Susanne Abbuehl wandelt abseits der ausgetretenen Pfade, weit entfernt von klischeehaften, einst verrauchten Jazzclubs. Sie singt. Sie spricht. Sie flüstert. Manchmal alles zugleich. Ihre Kompassnadel dreht sich wie wild. Einmal zeigt sie auf das Erbe der genialen und libertären Jeanne Lee, die ihre Lehrerin und ihr wichtigster Einfluss wurde.

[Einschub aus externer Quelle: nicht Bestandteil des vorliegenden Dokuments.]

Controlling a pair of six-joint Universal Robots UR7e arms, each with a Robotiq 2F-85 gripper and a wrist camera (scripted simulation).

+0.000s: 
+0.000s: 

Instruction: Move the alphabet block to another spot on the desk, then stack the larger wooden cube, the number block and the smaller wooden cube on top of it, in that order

Dann verweist sie auf die klassische indische Musik, mit der sich Susanne Abbuehl auf zahlreichen Reisen nach Bombay an der Seite von Prabha Atre auseinandergesetzt hat (Abbuehl schließt ihr erstes Album für ECM, April, mit einem wunderschönen Raga dieser Meisterin der Kirana-Schule). Und schließlich hört man auch barocke Cembalomusik, mit der sie sich seit dem Alter von sieben Jahren beschäftigt. Und als ob diese vielfältigen Bestandteile ihrer DNA nicht schon genug wären, verehrt die Schweizerin aus Bern Carla Bley (sie erfand für mehrere Stücke der Pianistin Texte) und die Hohepriesterin des Free Patty Waters. Ein einzigartiges Puzzle in der Musiklandschaft. Daher ist es nicht verwunderlich, dass Susanne Abbuehl drei Alben bei ECM veröffentlicht hat – einem Label, das zu ihr passt und zu dessen faszinierendsten Entdeckungen sie gehört.